ASSIGNMENT ::
Give again, exactly as written, each line of the material below starting at the line that contains "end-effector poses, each" and ending at the line that contains "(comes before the". Both ends count, and no other line does.

SUPPLIED MATERIAL ::
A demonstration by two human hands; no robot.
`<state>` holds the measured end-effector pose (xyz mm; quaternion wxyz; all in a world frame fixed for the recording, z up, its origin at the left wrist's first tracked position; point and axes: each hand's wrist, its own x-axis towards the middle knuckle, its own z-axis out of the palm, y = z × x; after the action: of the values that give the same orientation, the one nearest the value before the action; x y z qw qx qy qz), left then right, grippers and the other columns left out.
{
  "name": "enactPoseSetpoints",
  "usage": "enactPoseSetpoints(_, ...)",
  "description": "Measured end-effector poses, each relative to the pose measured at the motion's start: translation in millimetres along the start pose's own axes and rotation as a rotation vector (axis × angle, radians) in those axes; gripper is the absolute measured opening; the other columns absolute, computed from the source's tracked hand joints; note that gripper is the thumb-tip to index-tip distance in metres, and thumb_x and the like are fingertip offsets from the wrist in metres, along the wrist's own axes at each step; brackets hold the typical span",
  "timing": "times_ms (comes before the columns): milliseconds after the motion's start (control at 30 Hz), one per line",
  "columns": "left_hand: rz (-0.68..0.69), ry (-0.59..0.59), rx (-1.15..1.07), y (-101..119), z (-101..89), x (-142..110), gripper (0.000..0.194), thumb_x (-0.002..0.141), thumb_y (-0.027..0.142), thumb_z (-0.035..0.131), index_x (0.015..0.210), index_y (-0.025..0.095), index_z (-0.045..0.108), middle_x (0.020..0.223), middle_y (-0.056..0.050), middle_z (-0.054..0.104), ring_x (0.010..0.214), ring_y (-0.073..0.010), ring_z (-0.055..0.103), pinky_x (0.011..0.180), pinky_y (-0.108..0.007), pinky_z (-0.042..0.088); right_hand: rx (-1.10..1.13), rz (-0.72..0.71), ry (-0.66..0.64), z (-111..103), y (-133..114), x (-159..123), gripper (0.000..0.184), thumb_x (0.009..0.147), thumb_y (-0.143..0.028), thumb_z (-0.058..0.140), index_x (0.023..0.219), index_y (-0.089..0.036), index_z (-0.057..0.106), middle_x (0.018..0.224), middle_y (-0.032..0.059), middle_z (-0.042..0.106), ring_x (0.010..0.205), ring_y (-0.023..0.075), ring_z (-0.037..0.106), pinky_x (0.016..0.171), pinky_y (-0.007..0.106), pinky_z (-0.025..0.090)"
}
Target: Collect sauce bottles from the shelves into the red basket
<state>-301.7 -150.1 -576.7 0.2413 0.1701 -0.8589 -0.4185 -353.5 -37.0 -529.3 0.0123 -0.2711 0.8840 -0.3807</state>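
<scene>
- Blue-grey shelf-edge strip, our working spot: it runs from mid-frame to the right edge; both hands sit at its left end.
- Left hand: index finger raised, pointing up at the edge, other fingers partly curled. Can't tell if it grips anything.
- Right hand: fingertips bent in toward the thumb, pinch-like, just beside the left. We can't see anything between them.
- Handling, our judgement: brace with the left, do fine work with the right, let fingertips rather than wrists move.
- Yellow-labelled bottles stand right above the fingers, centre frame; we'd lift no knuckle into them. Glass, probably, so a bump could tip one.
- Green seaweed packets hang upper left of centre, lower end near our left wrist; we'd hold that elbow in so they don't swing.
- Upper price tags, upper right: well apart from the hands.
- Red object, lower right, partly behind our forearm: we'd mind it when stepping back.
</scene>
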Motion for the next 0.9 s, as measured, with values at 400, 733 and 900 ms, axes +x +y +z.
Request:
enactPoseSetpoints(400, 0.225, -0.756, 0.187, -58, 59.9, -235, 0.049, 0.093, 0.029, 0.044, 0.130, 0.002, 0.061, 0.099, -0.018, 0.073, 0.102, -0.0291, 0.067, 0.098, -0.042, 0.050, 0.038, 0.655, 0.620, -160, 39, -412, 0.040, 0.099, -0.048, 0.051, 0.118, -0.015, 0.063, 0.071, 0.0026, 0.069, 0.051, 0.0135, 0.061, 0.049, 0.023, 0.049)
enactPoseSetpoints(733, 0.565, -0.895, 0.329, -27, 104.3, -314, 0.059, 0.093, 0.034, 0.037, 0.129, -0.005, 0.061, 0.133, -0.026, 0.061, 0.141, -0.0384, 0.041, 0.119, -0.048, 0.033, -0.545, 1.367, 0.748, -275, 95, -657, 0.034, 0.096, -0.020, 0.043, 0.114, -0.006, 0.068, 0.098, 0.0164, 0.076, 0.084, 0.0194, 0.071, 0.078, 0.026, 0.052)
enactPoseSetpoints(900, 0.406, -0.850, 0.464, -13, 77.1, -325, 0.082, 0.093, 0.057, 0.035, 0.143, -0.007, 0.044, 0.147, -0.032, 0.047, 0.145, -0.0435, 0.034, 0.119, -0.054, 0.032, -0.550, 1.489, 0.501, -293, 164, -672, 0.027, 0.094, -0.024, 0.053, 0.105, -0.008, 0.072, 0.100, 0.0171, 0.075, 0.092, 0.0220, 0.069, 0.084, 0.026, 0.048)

THE ANSWER ::
  "description": "Measured end-effector poses, each relative to the pose measured at the motion's start: translation in millimetres along the start pose's own axes and rotation as a rotation vector (axis × angle, radians) in those axes; gripper is the absolute measured opening; the other columns absolute, computed from the source's tracked hand joints; note that gripper is the thumb-tip to index-tip distance in metres, and thumb_x and the like are fingertip offsets from the wrist in metres, along the wrist's own axes at each step; brackets hold the typical span",
  "timing": "times_ms (comes before the columns): milliseconds after the motion's start (control at 30 Hz), one per line",

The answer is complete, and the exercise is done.